• _Task directions_
Tally the lines of the entries in which the string "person" occurs, and say only how many.

• _Data shown_
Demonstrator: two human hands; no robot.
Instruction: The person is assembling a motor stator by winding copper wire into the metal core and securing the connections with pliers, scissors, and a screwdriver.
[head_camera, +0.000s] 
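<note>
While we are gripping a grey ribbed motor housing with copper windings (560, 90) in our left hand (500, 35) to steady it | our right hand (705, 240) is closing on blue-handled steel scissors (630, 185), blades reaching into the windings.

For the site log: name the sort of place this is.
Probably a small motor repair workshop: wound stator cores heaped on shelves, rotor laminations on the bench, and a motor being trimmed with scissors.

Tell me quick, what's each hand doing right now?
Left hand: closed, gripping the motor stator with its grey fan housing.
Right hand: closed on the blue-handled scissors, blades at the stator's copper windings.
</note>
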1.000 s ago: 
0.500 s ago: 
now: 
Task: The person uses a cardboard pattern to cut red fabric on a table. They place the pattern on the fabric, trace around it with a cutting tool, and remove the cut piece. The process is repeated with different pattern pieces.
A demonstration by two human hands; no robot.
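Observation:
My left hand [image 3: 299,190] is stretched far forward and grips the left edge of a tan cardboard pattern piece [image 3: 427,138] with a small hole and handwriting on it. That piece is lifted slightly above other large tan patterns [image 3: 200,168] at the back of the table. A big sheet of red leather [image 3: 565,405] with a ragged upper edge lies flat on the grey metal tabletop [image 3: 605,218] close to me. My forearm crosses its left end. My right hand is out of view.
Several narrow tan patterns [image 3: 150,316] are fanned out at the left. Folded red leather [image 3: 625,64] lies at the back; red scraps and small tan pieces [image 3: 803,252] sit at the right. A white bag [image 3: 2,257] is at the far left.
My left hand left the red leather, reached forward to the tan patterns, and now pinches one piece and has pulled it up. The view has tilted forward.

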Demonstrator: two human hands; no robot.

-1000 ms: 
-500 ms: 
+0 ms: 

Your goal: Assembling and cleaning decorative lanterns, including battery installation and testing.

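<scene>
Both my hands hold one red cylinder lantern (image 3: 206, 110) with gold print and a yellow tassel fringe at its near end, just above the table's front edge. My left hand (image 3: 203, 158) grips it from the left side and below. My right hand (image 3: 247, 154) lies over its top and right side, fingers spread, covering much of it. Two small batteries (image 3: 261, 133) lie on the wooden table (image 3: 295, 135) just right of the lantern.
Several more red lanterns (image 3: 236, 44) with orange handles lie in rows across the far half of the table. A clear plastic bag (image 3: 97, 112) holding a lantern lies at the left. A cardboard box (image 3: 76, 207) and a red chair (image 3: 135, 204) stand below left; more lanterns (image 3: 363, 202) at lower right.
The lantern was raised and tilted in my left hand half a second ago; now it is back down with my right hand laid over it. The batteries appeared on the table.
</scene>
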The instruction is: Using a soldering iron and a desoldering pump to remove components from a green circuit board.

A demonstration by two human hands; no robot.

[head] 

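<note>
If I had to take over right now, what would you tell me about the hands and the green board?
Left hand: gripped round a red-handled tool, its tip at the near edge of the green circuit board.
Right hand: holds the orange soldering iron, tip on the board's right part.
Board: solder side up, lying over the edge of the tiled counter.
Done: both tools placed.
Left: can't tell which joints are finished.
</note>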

• _Exercise solution_
2